President Obama will doubtless meet with other top officials as well, including Salman’s half-brother Crown Prince Muqrin and their nephew Muhammad bin Nayef (a.k.a. MbN), the new deputy crown prince. But the more interesting prospective attendee will be the king’s son Muhammad bin Salman, newly promoted to defense minister and head of the royal court. Still in his early thirties, MbS — as he will doubtless become known — has emerged out of nowhere in the past two years to become his father’s closest advisor. Apparently a bureaucratic infighter par excellence, he is credited with forcing the removal of four deputy defense ministers in fifteen months (see “Surprise Rotation of Saudi Defense Officials,” http://washin.st/1orKVoM). The last to go was Prince Khaled bin Bandar, who resigned in June 2014 after just six weeks on the job (see “Saudi Deputy Defense Minister Change Deepens Kingdom’s Leadership Crisis,” http://washin.st/1zOd3Zs). Khaled, who is yet to be replaced, was subsequently made head of intelligence by the late king. Despite the importance of this role to the U.S.-Saudi relationship, it is by no means certain that Khaled will be at tomorrow’s summit.

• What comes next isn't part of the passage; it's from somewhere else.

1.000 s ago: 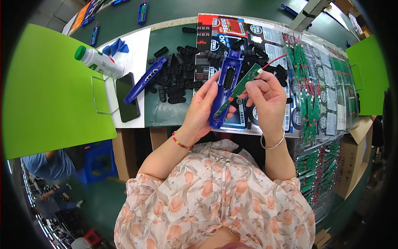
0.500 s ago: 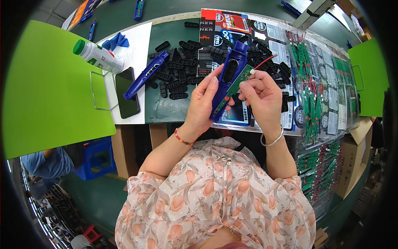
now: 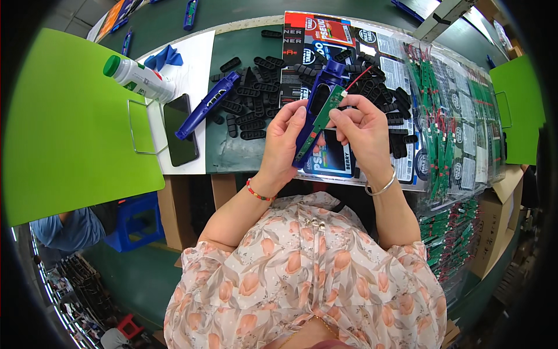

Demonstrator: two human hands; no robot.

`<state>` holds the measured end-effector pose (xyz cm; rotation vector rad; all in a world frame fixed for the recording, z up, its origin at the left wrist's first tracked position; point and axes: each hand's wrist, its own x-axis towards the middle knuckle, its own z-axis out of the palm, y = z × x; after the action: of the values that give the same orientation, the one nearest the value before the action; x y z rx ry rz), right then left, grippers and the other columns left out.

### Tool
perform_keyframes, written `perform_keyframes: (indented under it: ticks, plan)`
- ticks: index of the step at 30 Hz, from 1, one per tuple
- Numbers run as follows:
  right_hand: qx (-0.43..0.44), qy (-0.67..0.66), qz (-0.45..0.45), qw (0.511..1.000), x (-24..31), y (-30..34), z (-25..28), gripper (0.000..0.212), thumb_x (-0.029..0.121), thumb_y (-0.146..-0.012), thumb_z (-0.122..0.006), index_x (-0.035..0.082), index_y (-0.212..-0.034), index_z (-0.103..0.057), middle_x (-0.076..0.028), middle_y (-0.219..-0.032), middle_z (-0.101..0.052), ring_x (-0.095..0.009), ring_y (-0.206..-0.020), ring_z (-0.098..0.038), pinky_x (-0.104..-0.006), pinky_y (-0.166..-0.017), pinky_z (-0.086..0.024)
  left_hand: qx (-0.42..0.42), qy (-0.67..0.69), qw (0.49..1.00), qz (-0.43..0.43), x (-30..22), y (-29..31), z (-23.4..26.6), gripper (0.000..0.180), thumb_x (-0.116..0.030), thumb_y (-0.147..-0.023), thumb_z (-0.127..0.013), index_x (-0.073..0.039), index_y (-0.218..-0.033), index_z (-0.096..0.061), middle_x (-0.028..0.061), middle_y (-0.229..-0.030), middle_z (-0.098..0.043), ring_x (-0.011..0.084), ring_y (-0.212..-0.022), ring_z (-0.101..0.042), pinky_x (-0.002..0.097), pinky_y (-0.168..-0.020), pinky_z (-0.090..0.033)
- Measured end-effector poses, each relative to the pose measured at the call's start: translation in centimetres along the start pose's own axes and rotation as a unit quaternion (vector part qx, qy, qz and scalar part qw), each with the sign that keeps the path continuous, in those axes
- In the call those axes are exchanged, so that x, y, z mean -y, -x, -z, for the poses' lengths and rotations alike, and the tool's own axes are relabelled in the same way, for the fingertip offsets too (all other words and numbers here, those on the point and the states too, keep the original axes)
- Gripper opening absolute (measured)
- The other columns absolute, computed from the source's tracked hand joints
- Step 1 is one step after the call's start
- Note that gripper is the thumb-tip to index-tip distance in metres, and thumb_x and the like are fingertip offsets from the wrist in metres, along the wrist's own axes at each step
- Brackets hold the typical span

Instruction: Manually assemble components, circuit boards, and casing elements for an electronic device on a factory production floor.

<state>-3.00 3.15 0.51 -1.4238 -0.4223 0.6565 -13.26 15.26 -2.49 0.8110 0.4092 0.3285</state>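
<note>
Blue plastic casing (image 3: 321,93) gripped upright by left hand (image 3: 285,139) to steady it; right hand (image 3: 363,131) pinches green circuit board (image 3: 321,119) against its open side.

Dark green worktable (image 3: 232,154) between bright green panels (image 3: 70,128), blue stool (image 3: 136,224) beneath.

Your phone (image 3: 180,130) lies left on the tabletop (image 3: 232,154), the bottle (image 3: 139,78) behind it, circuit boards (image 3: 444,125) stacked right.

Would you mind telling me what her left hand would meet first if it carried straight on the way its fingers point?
Probably the blue plastic housing that the left hand already grips, then the loose black parts beyond, though depth is unclear.
</note>
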Motion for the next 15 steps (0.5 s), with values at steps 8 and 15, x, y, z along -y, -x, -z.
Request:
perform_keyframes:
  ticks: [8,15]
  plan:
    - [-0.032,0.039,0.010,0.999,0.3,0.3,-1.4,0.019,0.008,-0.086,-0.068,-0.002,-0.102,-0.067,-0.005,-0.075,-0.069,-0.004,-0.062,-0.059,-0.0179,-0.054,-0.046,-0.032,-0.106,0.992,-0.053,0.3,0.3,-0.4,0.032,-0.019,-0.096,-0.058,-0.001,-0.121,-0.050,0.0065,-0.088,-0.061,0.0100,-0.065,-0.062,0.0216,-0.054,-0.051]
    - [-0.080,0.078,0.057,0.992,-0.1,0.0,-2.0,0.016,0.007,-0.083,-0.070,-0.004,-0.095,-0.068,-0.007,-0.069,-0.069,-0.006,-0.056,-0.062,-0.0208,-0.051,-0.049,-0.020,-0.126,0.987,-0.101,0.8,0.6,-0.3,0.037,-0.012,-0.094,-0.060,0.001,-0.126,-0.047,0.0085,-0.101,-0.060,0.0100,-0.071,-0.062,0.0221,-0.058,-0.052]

One certain absentee will be veteran foreign minister Prince Saud al-Faisal, who is recovering from recent back surgery in the United States. It is unclear whether his place will be taken at the meeting by the deputy foreign minister and late king’s son Prince Abdulaziz bin Abdullah, given his closeness to the former monarch. Also uncertain is whether another son — Prince Mitab, minister of the national guard, the kingdom’s largest military force — will be there.
The meeting will likely be an opportunity for King Salman to raise the profile of some of his other sons, a well-established prerogative of being monarch. Prince Khaled bin Salman is an F-15 pilot who took part in coalition raids on “Islamic State”/ISIS targets in Syria last September. Prince Sultan, head of the antiquities and tourism commission, was the first Saudi astronaut. Prince Abdulaziz is the long-serving assistant oil minister. Prince Faisal, who has a doctorate in international relations from Oxford, is the governor of Medina, the holiest city in Islam after Mecca.

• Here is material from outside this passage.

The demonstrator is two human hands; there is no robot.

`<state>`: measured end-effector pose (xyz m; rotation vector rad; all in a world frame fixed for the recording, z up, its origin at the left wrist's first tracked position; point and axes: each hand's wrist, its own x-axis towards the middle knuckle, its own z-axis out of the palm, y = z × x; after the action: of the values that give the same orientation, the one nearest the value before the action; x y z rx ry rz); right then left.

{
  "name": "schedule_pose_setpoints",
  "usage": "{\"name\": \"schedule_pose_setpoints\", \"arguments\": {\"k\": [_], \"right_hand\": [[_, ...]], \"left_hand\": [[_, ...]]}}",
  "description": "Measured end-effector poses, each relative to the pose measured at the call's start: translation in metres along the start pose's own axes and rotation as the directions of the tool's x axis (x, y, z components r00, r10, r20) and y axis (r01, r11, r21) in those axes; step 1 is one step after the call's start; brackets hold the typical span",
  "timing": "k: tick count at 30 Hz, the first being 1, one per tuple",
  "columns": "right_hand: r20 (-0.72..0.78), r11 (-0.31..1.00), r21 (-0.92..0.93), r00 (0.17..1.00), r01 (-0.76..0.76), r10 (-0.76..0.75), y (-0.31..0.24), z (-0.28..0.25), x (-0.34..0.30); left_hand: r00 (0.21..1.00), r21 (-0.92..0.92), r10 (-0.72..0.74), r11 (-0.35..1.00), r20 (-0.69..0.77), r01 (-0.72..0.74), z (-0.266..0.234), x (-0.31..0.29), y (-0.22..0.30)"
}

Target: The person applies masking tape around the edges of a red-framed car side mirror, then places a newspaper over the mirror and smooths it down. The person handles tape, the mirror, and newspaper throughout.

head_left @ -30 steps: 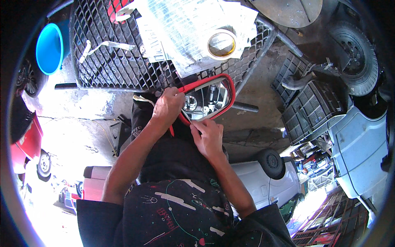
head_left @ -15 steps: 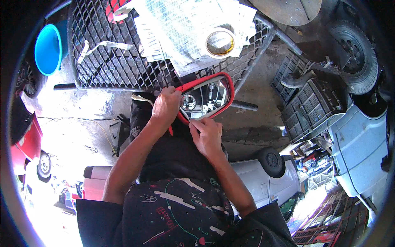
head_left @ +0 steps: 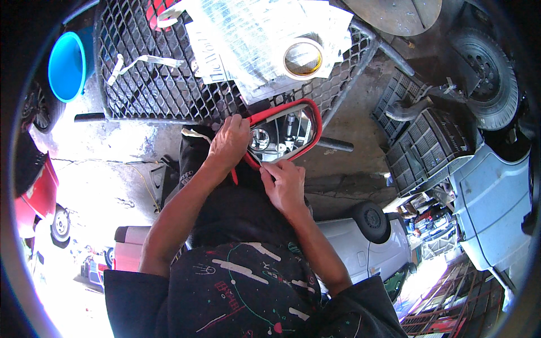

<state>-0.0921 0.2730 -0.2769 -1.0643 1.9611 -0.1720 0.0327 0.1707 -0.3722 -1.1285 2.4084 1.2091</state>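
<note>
A car wing mirror [head_left: 305,132] with a red rim lies in front of me, its glass facing up and a small round mirror set in its left part. A pale strip runs along the inside of the rim. My left hand [head_left: 230,142] is closed on the mirror's left end, its fingertips at the upper rim. At the lower rim, my right hand [head_left: 285,183] has thumb and fingers pinched together; whatever lies between them is too small to make out. Below my left hand a thin red pointed piece [head_left: 234,177] sticks out.
Beyond the mirror stands a metal mesh table [head_left: 147,93] bearing newspaper sheets [head_left: 239,36], a roll of masking tape [head_left: 285,63] and a crumpled tape strip [head_left: 160,60]. A blue bucket [head_left: 66,67] is at left. Black plastic crates [head_left: 420,149] and a wheel [head_left: 489,79] stand right.
My left hand has shifted very slightly up and right along the mirror's end. The right hand stays pinched at the lower rim.
</note>
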Motion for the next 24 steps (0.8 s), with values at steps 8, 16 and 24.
{"name": "schedule_pose_setpoints", "arguments": {"k": [8, 16, 24], "right_hand": [[-0.013, 0.999, 0.04, 1.0, -0.011, 0.011, 0.001, 0.004, 0.001], [0.001, 1.0, -0.015, 1.0, 0.008, -0.008, 0.001, 0.0, 0.002], [0.011, 0.999, 0.047, 1.0, -0.02, 0.02, 0.003, 0.003, 0.0]], "left_hand": [[0.996, -0.093, 0.062, 0.993, -0.064, -0.067, 0.004, -0.003, -0.006], [1.0, -0.153, -0.012, 0.988, 0.015, 0.014, -0.006, 0.001, 0.002], [1.0, -0.197, 0.011, 0.98, -0.012, -0.013, -0.01, -0.005, 0.001]]}}
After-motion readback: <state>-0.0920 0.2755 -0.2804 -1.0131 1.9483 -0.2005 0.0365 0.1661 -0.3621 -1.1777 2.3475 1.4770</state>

One test of the meeting’s success could be the presence or absence of Prince Bandar bin Sultan, the former ambassador to Washington who served as head of intelligence until U.S. officials forced his removal last April because of differences over tactics against the Assad regime (see “Bandar Resigns as Head of Saudi Intelligence,” http://washin.st/1gCTfgL). King Abdullah retained him as a special advisor, and he was a fixture of many top-level Saudi meetings, but his presence tomorrow would be anathema to the U.S. side.

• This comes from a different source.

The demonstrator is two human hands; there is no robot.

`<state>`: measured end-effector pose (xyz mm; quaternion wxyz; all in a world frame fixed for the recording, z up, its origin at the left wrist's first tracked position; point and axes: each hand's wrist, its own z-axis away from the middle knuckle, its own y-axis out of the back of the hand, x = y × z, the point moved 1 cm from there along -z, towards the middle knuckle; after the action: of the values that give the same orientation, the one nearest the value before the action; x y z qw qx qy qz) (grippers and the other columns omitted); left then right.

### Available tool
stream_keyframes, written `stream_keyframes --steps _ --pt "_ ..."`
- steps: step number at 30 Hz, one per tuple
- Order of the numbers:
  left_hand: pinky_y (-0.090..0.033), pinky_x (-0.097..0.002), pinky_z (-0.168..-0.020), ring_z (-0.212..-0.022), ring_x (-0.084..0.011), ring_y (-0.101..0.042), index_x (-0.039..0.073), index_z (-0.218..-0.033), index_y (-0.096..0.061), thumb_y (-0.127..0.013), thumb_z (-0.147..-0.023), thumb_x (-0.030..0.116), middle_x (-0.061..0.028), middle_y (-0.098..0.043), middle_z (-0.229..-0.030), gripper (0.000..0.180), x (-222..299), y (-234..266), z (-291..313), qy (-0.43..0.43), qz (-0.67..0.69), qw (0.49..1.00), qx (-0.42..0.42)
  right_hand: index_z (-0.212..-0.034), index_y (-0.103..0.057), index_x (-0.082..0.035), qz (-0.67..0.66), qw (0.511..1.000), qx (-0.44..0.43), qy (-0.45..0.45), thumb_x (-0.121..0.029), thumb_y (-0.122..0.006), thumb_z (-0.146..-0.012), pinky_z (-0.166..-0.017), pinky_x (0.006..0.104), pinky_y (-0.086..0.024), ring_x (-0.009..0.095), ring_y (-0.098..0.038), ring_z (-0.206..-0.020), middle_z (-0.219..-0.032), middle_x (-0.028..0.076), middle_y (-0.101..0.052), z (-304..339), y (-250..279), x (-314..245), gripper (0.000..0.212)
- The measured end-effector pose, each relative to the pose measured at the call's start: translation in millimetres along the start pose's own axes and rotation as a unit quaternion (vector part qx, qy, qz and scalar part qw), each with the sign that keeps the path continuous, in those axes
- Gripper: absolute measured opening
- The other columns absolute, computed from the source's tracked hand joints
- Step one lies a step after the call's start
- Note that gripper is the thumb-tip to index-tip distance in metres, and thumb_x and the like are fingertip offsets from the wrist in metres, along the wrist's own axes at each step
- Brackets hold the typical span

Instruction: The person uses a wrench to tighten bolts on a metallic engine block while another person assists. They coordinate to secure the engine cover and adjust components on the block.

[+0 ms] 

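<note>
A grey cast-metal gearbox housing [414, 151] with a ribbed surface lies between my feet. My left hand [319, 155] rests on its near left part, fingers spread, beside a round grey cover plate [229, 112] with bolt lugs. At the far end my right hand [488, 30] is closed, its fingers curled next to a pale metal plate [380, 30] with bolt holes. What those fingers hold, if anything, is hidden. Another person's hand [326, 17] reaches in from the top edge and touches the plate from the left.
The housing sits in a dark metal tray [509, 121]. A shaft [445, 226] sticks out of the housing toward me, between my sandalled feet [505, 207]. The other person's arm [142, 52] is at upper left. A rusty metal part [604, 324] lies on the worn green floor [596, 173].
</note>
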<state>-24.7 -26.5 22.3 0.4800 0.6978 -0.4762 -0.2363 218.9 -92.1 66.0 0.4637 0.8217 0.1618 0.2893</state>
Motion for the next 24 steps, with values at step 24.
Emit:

Whatever the final communique says, the subjects most likely to be discussed tomorrow are Syria, Iran, ISIS, and oil prices. The most interesting question for President Obama will be whether King Salman and his team of advisors have an order of priority that differs from King Abdullah’s. The answer is unlikely to be shared publicly but could be reflected in U.S. policy in the coming months.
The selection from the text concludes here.